> [Aim of the task]
The copy must match the data below line for line and contain no images.

> [Source material]
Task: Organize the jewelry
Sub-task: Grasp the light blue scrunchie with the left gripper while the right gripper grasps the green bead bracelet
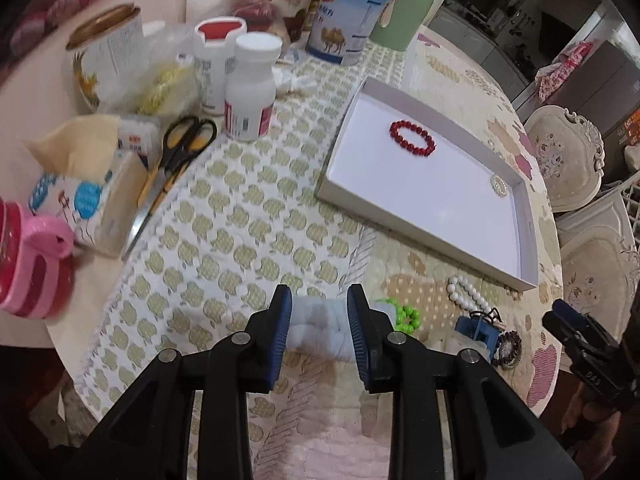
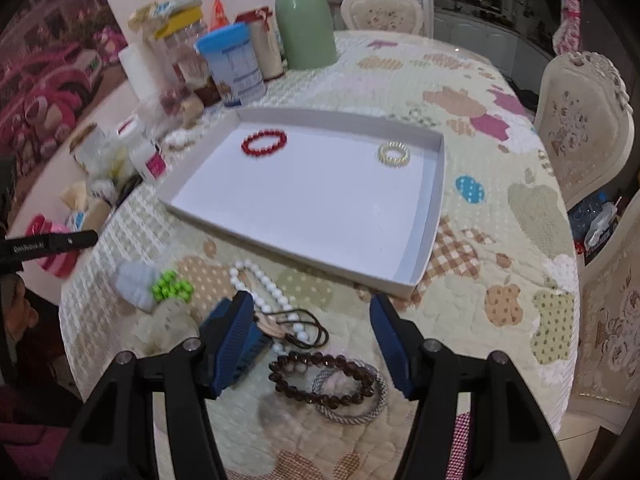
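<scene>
Flanking a pale-blue bracelet (image 1: 316,328), left tool (image 1: 319,312) gapes; right tool (image 2: 312,334) gapes over beads (image 2: 324,380).

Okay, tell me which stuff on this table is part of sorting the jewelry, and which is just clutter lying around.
Part of the job:
white tray
red bracelet
pearl bracelet
white bead necklace
green bead bracelet
dark bead bracelet
silver bangle

Just lying about:
scissors
pill bottles
green vase
tissue pack
blue-lidded can
</scene>
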The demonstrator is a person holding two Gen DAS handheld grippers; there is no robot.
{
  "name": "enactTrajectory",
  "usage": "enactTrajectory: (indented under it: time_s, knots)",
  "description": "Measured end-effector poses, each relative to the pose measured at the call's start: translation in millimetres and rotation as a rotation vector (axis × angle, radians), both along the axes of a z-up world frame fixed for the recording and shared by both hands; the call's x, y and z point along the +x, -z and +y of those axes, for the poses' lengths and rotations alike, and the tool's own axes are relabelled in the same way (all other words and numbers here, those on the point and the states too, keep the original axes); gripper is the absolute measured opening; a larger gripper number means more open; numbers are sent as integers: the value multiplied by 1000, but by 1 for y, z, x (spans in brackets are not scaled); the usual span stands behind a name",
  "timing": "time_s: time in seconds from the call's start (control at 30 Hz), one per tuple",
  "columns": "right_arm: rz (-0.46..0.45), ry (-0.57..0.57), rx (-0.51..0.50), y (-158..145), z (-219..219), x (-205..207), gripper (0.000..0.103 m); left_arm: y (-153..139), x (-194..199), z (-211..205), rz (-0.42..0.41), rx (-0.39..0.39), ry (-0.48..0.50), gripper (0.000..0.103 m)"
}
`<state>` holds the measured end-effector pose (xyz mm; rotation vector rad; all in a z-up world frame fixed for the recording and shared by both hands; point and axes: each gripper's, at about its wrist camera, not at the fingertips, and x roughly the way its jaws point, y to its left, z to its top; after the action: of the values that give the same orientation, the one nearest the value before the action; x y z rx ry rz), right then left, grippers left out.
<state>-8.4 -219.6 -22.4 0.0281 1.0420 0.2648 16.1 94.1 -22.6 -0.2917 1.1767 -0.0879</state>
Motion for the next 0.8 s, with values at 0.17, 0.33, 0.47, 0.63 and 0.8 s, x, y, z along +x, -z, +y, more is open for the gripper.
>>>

> [Completed exercise]
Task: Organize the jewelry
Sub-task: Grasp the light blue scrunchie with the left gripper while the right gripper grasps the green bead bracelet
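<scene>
Flanking a pale-blue bracelet (image 1: 316,328), left tool (image 1: 319,312) gapes; right tool (image 2: 312,334) gapes over beads (image 2: 324,380).

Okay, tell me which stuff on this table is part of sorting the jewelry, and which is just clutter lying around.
Part of the job:
white tray
red bracelet
pearl bracelet
white bead necklace
green bead bracelet
dark bead bracelet
silver bangle

Just lying about:
scissors
pill bottles
green vase
tissue pack
blue-lidded can
</scene>
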The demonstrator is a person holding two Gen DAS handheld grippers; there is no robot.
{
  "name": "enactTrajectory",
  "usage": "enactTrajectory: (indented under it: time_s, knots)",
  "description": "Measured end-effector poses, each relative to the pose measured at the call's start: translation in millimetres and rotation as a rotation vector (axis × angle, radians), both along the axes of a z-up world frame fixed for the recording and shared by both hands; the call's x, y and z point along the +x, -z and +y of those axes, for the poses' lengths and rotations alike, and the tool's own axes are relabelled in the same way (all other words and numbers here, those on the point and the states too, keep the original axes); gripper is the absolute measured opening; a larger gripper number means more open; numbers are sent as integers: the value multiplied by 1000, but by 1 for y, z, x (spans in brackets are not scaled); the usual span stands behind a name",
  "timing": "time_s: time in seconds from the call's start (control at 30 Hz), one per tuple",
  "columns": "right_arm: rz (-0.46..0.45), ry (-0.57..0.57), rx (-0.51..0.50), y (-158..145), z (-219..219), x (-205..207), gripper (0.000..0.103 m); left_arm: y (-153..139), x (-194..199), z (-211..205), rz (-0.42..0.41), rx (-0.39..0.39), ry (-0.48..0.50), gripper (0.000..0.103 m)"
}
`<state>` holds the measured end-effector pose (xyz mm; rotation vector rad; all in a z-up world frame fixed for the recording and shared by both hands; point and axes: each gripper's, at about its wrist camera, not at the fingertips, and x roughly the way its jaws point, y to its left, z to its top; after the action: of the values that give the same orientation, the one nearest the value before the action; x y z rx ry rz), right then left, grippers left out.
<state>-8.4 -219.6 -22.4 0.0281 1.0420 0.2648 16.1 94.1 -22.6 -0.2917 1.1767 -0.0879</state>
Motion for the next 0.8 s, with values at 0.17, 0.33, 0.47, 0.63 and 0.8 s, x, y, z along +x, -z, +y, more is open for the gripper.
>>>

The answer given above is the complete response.